La protección técnica debe cubrir tanto el almacenamiento como el tránsito de datos, con cifrado y métodos seguros estandarizados para compartir información. A eso se añade la monitorización de actividad inusual, como descargas masivas, exportaciones de grandes volúmenes o accesos desde ubicaciones inesperadas. La autenticación robusta es otra capa imprescindible, especialmente en sistemas críticos y cuentas con privilegios, sin olvidar nunca que la autenticación multifactor (MFA) debe ser un requisito, no una recomendación, y que las cuentas administrativas requieren controles adicionales.
La formación debe adaptarse al contexto actual de la IA. Ya no es suficiente con advertir que no se accedan a enlaces sospechosos; es necesario que la capacitación incluya ejemplos concretos de amenazas modernas como deepfakes, imitaciones de voz y campañas de phishing sofisticadas. Además, es fundamental entrenar al personal para que reconozca señales psicológicas como la prisa, el secretismo o la presión de superiores. Para maximizar su eficacia, la formación debe incorporar recordatorios frecuentes y ejercicios prácticos que consoliden los hábitos de verificación.
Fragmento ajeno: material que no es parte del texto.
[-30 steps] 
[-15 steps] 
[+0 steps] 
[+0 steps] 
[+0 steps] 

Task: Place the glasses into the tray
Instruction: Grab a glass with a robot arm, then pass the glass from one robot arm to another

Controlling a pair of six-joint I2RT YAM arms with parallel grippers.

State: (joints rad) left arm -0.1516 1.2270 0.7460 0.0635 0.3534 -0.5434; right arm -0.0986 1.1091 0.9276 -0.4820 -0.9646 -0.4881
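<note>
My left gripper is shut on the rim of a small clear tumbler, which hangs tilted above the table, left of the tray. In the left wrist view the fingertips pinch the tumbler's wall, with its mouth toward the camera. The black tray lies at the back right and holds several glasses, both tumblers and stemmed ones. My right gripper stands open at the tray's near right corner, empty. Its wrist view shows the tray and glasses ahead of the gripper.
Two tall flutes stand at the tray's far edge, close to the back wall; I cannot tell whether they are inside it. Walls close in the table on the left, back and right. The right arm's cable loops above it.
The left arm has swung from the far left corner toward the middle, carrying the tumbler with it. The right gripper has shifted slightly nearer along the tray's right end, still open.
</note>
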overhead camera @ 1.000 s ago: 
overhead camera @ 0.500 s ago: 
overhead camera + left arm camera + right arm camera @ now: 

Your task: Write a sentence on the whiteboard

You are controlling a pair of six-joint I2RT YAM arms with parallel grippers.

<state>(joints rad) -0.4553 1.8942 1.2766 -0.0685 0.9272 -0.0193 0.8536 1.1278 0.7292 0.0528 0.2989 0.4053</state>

Si la formación no se parece a las amenazas reales, el aprendizaje no se traslada al día a día.
Salvaguardas técnicas frente a ataques impulsados por IA
Además de la formación, los controles técnicos pueden reducir el impacto de la ingeniería social y proteger tanto a los empleados como a los datos del negocio.
Junto a lo anterior, es importante reforzar el correo y la identidad como áreas de máxima prioridad. Medidas como implementar sistemas antisuplantación, autenticar dominios mediante los protocolos de autenticación de correos DMARC, SPF y DKIM, y utilizar herramientas que identifiquen comportamientos anómalos, son clave para limitar las oportunidades de los ciberdelincuentes. Paralelamente, la gestión de identidades y accesos debe ser consistente, con cuentas únicas, MFA y controles estrictos en administradores. Para evitar la salida de información sensible, las soluciones de prevención de fuga de datos pueden bloquear transferencias sospechosas por correo, nube o mensajería. Y, como red de seguridad, el registro, la monitorización y las alertas permiten identificar comportamientos anómalos y actuar antes de que el daño sea irreversible.
La privacidad de los datos, una responsabilidad de todos
La privacidad de los datos no es un proyecto puntual ni una lista de verificación exclusiva de TI: es un compromiso continuo. Empieza con que la dirección reconozca los riesgos reales, desde estafas sofisticadas impulsadas por IA hasta vulnerabilidades de proveedores que pasan desapercibidas, y se extiende a la creación de un entorno en el que cada empleado se sienta capacitado para actuar como la primera línea de defensa de la organización.
Cuando la privacidad se integra en la forma de trabajar del equipo, todos salen ganando: las personas están más protegidas, el negocio es más resiliente y la confianza se convierte en la base.